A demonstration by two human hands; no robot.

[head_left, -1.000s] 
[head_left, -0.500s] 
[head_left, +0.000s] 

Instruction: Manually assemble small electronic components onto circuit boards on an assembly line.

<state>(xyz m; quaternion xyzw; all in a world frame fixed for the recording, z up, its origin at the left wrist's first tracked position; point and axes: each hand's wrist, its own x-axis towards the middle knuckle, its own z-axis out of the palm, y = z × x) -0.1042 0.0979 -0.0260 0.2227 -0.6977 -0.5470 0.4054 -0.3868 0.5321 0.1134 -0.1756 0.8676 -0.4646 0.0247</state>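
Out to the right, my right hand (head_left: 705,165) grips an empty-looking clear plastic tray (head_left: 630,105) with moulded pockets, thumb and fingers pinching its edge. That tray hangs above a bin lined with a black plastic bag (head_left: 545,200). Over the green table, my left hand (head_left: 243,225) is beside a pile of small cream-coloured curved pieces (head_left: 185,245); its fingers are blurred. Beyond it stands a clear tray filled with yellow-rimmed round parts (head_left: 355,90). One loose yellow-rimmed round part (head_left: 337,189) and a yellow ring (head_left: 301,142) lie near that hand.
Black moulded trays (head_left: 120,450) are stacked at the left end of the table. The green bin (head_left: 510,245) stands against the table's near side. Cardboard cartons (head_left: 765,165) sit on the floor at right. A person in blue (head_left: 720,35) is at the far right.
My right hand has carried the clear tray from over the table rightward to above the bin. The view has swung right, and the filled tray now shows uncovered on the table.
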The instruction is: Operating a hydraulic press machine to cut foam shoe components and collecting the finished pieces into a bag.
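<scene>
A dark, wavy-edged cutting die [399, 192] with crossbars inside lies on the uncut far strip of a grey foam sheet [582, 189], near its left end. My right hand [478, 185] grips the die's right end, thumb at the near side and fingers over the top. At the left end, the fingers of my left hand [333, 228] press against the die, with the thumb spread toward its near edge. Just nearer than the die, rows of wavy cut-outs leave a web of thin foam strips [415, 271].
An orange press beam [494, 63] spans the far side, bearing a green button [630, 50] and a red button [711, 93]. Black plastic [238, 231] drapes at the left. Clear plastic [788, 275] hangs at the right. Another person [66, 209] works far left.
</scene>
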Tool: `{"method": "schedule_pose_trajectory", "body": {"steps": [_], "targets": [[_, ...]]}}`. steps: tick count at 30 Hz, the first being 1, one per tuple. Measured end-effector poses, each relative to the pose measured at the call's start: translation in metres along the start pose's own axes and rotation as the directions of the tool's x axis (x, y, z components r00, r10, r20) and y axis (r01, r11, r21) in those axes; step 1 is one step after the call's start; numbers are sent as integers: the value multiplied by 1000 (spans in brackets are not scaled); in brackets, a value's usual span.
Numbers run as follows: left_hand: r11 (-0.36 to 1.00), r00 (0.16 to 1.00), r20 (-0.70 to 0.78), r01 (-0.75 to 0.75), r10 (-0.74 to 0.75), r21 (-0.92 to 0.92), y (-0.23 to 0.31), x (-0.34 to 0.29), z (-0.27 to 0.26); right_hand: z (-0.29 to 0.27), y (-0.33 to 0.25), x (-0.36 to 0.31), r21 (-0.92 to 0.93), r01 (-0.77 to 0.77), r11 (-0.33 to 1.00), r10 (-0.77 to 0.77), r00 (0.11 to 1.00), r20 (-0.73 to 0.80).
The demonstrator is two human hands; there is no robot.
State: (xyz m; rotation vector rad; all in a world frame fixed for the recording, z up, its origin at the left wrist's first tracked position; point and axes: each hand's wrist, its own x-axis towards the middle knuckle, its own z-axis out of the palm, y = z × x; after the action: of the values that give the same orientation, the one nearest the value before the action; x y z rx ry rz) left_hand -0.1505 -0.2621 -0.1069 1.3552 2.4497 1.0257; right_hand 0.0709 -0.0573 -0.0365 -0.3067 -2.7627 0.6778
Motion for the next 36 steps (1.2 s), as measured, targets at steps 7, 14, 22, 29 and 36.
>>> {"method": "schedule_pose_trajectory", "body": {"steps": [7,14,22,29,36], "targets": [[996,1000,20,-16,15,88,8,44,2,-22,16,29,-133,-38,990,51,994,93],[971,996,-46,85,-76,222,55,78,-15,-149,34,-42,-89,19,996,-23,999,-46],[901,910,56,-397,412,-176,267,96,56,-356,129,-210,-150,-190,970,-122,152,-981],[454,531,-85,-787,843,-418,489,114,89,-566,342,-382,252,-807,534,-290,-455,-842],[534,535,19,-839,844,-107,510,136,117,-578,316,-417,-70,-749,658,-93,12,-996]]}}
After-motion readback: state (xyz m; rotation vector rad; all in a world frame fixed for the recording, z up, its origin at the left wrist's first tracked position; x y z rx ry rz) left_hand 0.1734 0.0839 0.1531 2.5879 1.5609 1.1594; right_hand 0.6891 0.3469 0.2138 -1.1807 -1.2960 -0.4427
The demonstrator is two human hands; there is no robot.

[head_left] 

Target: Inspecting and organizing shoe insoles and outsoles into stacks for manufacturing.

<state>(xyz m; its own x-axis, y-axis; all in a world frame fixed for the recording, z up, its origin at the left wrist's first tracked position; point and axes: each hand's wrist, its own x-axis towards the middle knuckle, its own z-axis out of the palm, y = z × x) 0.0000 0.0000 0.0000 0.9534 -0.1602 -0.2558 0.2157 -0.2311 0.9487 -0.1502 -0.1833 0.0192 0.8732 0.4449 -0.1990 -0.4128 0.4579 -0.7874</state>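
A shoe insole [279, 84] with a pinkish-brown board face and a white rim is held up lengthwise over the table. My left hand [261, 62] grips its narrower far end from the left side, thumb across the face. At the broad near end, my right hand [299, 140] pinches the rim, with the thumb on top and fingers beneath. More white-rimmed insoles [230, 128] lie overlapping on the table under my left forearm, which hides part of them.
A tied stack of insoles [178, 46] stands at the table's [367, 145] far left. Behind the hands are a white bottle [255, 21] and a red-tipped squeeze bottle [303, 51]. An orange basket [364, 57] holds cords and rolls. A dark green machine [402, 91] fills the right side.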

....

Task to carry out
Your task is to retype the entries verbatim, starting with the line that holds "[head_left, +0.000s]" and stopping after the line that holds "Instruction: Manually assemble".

Answer to this task
[head_left, +0.000s] 

Instruction: Manually assemble small electronic components onto circuit boards on an assembly line.

Nothing else belongs to this exercise.